Episode 11 - Last Cigarette Ever
19 December 2009
Synopsis: Older Ted reveals to his children that the group used to smoke. Robin in particular was a consistent smoker. She is upset that her new co-host Don is deeply cynical and unprofessional. Marshall ends up smoking again as a way to bond with his new boss and his former boss, Arthur Hobbs. Lily, Ted and Barney all get sucked in and try to help each other quit for good.
The Good: It’s the same old story with How I Met Your Mother, though the plot was pretty solid in theory. The idea that older Ted hid the groups smoking habits from his children is plausible and an inoffensive way to add a new layer to their characters which was never there before. The end to that story where Ted lists when all of their last cigarettes were was a really nice touch. It gave the story a more significant feeling by linking it to future loves and babies. It keeps the story of the mother at the forefront of the show and gives some nice continuity plot points to be reached down the road.
Robin’s desire to be professional was an admirable idea. Bringing back Arthur (315) to provide Marshall with a good excuse to smoke was solid continuity. I even liked Arthur’s obsession with his dog, the one person in his life who doesn’t hate him.
The Bad: The only problem here is that all the attempts at humour are implausible exaggerations. These jokes wouldn’t happen in real life and so each time one appears it induces a groan rather than a laugh. And with any unreal exaggeration they run the risk of undermining the serious part of the story.

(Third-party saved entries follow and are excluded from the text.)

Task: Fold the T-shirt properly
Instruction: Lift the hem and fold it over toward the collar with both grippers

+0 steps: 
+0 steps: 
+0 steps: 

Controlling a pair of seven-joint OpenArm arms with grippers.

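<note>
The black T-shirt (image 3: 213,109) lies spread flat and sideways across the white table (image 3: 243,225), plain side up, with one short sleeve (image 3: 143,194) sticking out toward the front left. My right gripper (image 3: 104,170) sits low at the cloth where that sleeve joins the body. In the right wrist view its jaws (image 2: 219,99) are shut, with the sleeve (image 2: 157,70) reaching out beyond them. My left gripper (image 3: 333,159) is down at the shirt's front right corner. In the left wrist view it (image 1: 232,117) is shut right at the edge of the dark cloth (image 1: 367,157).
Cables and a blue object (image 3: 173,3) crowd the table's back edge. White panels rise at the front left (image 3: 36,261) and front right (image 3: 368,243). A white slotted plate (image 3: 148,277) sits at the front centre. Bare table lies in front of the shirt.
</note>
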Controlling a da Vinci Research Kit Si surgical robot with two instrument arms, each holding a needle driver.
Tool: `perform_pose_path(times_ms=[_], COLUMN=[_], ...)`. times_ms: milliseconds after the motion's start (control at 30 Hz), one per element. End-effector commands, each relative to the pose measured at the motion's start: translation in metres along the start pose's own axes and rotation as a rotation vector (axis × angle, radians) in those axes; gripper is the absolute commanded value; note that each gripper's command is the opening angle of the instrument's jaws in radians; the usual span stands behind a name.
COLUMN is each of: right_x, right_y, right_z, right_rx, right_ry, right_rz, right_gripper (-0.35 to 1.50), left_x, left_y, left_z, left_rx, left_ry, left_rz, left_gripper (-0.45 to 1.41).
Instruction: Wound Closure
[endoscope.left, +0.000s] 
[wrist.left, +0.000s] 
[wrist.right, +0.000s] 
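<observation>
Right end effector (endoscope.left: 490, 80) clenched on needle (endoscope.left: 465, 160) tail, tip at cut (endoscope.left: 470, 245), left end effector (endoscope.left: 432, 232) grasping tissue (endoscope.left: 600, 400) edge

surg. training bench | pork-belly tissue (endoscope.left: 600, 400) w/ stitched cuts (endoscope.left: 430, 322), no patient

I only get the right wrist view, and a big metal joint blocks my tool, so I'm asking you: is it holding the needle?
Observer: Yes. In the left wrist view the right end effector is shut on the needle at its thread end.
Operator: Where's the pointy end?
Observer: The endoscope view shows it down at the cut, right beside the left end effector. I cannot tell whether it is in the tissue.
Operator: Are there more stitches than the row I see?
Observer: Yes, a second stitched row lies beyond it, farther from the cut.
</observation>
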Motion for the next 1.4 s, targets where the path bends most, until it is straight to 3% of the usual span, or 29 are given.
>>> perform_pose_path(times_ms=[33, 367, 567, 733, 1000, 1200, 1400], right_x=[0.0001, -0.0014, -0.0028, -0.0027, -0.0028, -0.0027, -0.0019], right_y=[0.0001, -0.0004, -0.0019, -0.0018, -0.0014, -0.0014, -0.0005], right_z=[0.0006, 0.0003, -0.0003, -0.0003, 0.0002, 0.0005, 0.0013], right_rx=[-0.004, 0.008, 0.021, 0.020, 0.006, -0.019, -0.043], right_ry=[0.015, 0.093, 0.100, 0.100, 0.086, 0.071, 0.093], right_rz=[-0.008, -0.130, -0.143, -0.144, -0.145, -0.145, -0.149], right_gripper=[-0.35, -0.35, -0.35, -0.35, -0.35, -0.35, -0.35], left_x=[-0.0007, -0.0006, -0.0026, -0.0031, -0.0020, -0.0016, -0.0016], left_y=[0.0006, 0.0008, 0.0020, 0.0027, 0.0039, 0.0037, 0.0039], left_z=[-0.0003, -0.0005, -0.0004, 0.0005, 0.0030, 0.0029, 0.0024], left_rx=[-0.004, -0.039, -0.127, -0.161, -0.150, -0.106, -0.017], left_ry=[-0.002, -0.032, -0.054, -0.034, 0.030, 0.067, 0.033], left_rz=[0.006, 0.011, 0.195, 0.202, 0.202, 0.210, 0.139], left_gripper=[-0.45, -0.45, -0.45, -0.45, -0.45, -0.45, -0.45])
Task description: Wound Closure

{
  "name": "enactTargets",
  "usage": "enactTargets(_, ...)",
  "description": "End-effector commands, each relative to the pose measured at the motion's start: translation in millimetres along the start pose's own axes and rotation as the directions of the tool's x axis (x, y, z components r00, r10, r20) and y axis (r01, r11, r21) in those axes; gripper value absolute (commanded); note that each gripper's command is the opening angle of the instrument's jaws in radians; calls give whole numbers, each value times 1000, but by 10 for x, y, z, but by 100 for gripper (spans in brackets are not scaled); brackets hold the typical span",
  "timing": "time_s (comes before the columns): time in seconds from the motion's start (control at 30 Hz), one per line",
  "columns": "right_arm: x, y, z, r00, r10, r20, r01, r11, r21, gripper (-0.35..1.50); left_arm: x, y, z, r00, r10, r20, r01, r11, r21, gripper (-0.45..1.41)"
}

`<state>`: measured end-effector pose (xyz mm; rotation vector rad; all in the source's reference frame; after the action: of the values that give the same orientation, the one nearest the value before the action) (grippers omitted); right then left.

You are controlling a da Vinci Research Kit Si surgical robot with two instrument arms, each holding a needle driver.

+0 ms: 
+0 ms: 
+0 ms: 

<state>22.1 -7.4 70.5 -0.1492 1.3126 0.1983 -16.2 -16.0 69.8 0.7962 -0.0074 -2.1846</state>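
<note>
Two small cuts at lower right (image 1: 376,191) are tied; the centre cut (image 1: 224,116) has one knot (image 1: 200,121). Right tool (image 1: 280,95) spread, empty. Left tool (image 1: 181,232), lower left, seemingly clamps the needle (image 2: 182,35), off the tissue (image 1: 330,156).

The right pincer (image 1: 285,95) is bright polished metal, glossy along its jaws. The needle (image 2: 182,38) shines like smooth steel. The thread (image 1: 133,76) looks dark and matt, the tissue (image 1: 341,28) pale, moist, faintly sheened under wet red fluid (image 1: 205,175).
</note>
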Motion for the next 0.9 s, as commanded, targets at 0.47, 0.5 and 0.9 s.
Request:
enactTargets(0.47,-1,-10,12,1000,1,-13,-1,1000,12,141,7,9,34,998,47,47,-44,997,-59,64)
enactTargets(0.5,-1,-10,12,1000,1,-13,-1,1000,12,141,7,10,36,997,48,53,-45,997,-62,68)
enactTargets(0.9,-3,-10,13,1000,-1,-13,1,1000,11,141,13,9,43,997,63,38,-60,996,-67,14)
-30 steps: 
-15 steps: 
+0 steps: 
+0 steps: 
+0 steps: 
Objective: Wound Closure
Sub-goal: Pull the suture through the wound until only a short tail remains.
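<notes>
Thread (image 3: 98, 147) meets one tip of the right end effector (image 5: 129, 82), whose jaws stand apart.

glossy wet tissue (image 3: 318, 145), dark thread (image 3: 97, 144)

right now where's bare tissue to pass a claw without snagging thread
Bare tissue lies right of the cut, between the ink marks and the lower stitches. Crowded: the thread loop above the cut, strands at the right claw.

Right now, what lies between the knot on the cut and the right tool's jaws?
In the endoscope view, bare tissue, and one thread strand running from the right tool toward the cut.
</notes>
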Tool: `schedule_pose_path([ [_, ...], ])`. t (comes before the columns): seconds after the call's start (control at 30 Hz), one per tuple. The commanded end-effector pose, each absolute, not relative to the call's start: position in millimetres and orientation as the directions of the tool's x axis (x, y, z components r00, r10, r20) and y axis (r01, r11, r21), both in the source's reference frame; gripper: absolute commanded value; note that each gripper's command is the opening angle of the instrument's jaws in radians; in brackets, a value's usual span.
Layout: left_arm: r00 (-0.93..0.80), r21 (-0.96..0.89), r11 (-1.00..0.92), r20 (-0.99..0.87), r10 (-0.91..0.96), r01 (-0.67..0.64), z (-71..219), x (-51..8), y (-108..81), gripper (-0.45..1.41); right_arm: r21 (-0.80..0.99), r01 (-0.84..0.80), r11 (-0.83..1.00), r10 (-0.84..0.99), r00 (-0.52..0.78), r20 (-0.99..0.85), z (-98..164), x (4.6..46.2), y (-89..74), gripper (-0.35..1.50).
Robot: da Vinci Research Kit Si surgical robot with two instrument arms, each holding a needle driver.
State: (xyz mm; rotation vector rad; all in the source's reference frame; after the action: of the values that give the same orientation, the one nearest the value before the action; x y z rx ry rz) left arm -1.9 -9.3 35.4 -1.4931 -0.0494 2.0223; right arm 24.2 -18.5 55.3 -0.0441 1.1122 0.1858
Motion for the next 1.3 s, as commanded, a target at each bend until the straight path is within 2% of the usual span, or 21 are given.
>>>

Don not wearing pants and smoking on the air are the worst offenders. One could get him fired and the other definitely would. The whole plot is built on the flawed logic that no one watches TV in the small hours of the morning. Many people would see them and to smoke on air would have the station being sued by everyone.
Ted and Barney reminisce about smoking in bars with a huge exaggeration of what that looked like. The gang go through typically exaggerated withdrawal symptoms when they try to give up smoking. Lily’s voice goes super deep from smoking so that a man does voiceovers for her, obviously not believable. And so on.
Comic Highlight: The only exaggeration which works is Marshall imagining kicking his thirteen year old self as he looks for someone to take out his withdrawal pain on.
How I rate your episode: A decent story with no good jokes.